Why I thought that now was a good time for this interview

When The Highlands 2030 transformational journey plan dropped in December, I was a little disappointed. The only concrete ski-related move was a questionable resort name change and a pre-announced move to RFID lift tickets. I was hoping for another eight-pack to follow similar recent announcements at Boyne’s Sunday River and Boyne Mountain. Or maybe a terrain expansion, or at least some concrete initial steps to begin upgrading The Highlands’ 900-year-old Riblet lift fleet.

The Highlands is a rare thing in the Midwest: a ski area that is also a ski resort. Photo courtesy of The Highlands at Harbor Springs.

Instead there was a string of photos of spas and golf courses and hotel rooms. I understand that people like these things, but since I’m rather adamant about not being vacuumed into ski areas’ ancillary business ventures, I figured the best way to dig into the skiing parts of the plan was to get Mike on the phone and talk through it. It was the right move, and Chumbler – a golf guy in his heart – did a nice job outlining the resort’s snow-season lifts-and-turns future.

Why you should ski The Highlands at Harbor Springs

The Highlands is tucked into one of the most interesting corners of Michigan skiing. It sits less than eight miles off Lake Michigan, a bullseye in the hundreds-of-miles-long north-south snowbelt that cranks out an average of 140 inches per season. It’s the rare Michigan ski area that sits right next door to another Michigan ski area – independent and beloved Nub’s Nob. The resorts are not connected, but their proximity creates the sense of being part of a vast Midwest ski circus, a combined 18 chairlifts and 106 runs sprawling over 683 acres. If you want to understand Michigan skiing, spent a long weekend bouncing between these two. You’ll have a hard time having a bad time, and you’ll understand how a region that would seem to be naturally unsuited to host something so grandiose as a ski resort can do a pretty good job with it after all.
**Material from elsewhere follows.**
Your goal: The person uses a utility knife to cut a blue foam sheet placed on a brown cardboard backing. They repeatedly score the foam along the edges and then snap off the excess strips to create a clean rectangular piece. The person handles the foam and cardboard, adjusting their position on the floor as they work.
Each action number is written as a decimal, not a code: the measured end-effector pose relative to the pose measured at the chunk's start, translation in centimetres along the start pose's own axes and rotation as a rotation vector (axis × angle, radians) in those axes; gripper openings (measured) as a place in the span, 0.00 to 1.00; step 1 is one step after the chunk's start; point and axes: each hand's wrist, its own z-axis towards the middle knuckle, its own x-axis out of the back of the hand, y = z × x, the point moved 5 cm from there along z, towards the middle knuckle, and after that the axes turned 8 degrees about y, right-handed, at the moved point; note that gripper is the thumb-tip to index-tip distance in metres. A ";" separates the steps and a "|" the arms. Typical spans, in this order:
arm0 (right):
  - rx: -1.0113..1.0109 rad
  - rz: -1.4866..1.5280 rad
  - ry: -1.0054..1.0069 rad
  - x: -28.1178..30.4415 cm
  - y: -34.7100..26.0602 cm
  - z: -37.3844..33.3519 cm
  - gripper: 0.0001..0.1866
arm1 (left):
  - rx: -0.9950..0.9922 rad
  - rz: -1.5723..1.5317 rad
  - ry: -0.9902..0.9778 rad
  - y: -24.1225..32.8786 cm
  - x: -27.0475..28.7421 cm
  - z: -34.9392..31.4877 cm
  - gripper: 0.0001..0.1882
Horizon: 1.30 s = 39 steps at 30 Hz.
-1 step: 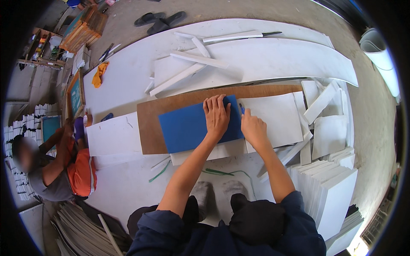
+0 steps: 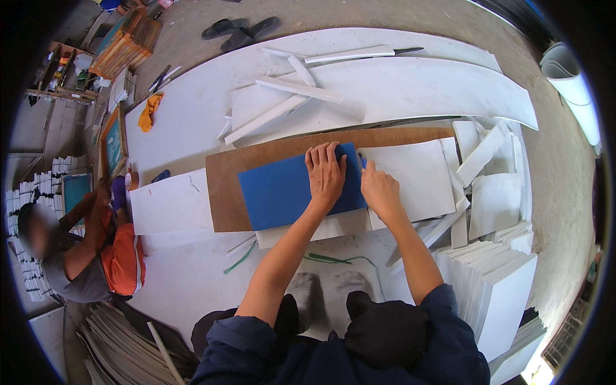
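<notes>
Two hands work here: our left hand presses flat, fingers spread, on the smooth blue rectangular board, while our right hand pinches a small blue cutter beside the white sheet.

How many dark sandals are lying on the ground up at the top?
2: one sandal lies on the bare concrete floor at the top, and the other sandal is just right of it, side by side. Others may be hidden.

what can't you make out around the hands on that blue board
- Head view: the tool in the right hand is mostly hidden by its fingers; only a small blue tip shows.
- The blue board edge being worked lies under the left hand.
- Any cut line on the white sheet is too fine to see.
</notes>
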 end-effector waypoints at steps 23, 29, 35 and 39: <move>-0.083 0.008 -0.277 -3.3 2.4 -3.4 0.12 | 0.000 0.016 0.030 0.3 -0.1 0.1 0.17; -0.060 0.005 -0.123 0.5 0.5 -2.4 0.10 | 0.017 0.006 -0.001 0.1 0.2 0.0 0.17; 0.022 0.006 0.037 -0.8 0.0 1.0 0.09 | 0.020 -0.002 -0.009 0.4 -0.1 0.0 0.18; -0.011 0.070 -0.014 -1.8 -0.2 1.8 0.09 | -0.001 -0.010 0.011 0.2 0.1 0.0 0.18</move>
Skiers ascending the Heather Express, The Highlands only high-speed lift. You can see Nub’s Nob rising across the road in the background. Photo courtesy of The Highlands at Harbor Springs.

Thoughts on the name change

As soon as I noticed the parallel, I was obsessed. As a pre-internet teenager attempting to paste together the world of lift-served skiing via 10-year-old library books and tourism pamphlets and ski magazines and the White Book of Ski Areas, I discovered Aspen Mountain and Aspen Highlands, a pair of 3,000-plus footers puncturing the Colorado sky over that rough-and-tumble mining town. The whole thing was so evocative, so burnished with the patina of high adventure and bottomless snow in the American West, that I was desperate for some mirror in my Midwest-bound existence. I found it with Boyne Mountain and Boyne Highlands, the two Michigan big-timers whose names rhymed, spiritually, with those Western titans. Boyne is our Aspen, I thought. As a trick to promote the world around me into something it could never be, it actually worked fairly well. I would ski the Michigan big-time. And for years, that’s exactly how I framed it.
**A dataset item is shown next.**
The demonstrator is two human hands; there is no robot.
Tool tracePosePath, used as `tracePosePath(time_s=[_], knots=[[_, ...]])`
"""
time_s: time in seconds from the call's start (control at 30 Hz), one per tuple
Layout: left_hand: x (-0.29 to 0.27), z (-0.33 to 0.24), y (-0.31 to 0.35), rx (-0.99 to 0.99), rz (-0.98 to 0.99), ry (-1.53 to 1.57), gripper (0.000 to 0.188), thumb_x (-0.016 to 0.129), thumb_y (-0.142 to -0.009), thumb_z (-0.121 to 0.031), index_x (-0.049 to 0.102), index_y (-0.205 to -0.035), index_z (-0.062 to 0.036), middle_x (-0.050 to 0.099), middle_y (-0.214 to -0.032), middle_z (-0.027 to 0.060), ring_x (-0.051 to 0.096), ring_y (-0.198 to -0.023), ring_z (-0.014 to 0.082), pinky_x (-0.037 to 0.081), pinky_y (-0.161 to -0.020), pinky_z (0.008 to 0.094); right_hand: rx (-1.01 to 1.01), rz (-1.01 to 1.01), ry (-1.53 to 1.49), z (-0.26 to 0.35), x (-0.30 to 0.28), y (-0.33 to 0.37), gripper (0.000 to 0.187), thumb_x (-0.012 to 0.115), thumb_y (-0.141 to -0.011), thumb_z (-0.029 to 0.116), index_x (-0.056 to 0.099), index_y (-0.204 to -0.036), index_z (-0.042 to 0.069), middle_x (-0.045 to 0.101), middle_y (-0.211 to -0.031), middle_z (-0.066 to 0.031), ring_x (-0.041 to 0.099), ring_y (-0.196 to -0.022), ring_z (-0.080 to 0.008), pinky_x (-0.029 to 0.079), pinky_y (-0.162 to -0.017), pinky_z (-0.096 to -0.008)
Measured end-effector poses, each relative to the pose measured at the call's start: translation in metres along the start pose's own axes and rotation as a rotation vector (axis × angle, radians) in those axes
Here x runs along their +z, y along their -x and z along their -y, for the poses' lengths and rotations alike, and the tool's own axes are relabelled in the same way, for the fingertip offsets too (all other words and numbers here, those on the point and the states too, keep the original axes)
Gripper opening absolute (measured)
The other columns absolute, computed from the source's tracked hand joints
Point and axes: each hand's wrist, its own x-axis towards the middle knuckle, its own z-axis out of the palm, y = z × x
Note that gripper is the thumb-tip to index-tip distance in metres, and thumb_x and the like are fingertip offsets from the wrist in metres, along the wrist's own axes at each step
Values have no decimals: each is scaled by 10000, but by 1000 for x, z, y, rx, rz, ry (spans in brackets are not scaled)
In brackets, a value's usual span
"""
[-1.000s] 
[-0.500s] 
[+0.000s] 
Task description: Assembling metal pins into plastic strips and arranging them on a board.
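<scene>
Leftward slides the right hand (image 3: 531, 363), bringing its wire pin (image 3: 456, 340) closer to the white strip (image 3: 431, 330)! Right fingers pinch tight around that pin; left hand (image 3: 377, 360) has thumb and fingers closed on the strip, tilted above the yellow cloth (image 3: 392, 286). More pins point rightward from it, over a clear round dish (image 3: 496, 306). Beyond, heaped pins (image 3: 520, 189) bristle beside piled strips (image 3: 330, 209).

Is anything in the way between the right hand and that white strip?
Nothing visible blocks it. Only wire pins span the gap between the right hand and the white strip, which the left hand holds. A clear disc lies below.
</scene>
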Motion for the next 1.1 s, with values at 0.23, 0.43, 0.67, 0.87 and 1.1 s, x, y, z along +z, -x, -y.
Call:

Eventually I did ski Aspen Mountain and Aspen Highlands, and yeah those are not the same thing as Boyne’s Michigan bumps. But I continued to like the Boyne names anyway, as a subtle but ever-present reminder that the company had played the unlikely trick of turning small into big. Vail started with Vail and eventually bought its Midwest bumps. Boyne channeled the success of its Michigan mountains (and its scenic chairlift in Gatlinburg, Tennessee), into the purchase of flagship mountains all over the United States, most prominently Big Sky. Vail doesn’t own this. Neither does Alterra or Powdr Corp. Boyne, Michigan proud and the name still dripping from the masthead, is the steward of one of North America’s most audacious ski hills.

Well that’s gone now, at least from The Highlands. “You’re reaching, Bro,” a reader might say, and I don’t disagree. Still, I liked the old name: Boyne Highlands. Simple and direct, an indication that you could expect the same quality as you’d find at Boyne Mountain, but with some differences that make Highlands its own unique brand. It was implied rather than said overtly, but in today’s stimuli-riddled landscape, perhaps that wasn’t enough.
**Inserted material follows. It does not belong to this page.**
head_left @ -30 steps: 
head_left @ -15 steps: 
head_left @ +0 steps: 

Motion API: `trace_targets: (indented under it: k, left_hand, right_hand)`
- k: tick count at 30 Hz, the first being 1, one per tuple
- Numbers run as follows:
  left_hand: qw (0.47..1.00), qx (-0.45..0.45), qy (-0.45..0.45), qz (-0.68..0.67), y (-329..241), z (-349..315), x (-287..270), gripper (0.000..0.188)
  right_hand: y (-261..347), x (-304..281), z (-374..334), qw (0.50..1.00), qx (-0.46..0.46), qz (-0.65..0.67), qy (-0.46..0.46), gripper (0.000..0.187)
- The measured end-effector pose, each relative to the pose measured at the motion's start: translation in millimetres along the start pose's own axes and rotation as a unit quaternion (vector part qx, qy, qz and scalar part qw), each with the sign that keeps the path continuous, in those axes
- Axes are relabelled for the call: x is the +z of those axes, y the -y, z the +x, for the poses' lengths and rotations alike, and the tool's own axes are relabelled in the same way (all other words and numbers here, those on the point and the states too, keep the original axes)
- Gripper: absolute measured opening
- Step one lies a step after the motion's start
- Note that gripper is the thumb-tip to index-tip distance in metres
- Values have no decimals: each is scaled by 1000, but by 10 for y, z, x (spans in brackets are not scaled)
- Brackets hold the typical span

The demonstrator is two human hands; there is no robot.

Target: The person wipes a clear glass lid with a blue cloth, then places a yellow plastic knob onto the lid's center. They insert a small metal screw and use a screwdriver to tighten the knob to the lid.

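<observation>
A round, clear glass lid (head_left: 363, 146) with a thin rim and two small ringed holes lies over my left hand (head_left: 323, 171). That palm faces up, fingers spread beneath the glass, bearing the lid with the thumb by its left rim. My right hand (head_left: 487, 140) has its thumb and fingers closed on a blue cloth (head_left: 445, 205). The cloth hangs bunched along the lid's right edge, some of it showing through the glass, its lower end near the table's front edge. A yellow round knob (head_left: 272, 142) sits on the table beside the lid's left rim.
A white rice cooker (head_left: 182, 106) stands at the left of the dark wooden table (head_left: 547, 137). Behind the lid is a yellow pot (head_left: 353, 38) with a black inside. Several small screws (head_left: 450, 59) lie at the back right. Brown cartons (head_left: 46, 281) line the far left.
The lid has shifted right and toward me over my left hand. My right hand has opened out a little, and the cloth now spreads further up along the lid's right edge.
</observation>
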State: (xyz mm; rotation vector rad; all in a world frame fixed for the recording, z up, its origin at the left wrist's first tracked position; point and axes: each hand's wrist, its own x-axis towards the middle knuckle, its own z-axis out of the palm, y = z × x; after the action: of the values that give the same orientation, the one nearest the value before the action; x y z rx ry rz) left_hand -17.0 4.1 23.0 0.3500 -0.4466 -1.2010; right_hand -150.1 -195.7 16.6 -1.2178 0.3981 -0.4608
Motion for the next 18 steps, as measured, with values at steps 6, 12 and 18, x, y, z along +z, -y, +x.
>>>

So it’s gone. More irksome, though, is the long addendum, “at Harbor Springs.” It’s just so much for a ski area name.

“Where are you going skiing this weekend, Bro?”

“The Highlands at Harbor Springs.”

“Whoa dude, I asked where you were skiing, not for your life’s story.”

There are plenty of terrible names in skiing. Many of them evolve from this urge to meet at the nexus of brand and geography. Pennsylvania’s Ski Big Bear at Masthope Mountain is among the worst of these. Sierra-at-Tahoe is another. The similarly named Northstar-at-Tahoe thankfully changed its name to simply “Northstar” (thank Vail for that one), 10 years back.

Ski areas should have simple, evocative names. Jackson Hole. Alta. Snowbird. Vail. Stowe. Sugarbush. Ragged. Black. Thunder Ridge. Plattekill. Bristol. Powderhorn. Sunlight. The only three-word ski name I’ll allow is Mad River Glen because, well, it’s the legend, and it’s a damn good name.

Boyne should have stopped the renaming project at “The Highlands.” That’s short. It’s cool. It evokes pastures and adventure and exploration. I still dislike that they ejected “Boyne” from the name, but I can live with it. The “at Harbor Springs” needs to go. It sounds like a parody-movie mega-project proposed by the evil developer, Ratkin VonSwellington IV, who is using eminent domain to level the Goonies neighborhood and built an exclusive country club for his Faberge-egg collecting pals. Or it sounds like a neighborhood of McMansions in exurban Atlanta. Or like a yacht club where the membership dues are paid in the form of ivory.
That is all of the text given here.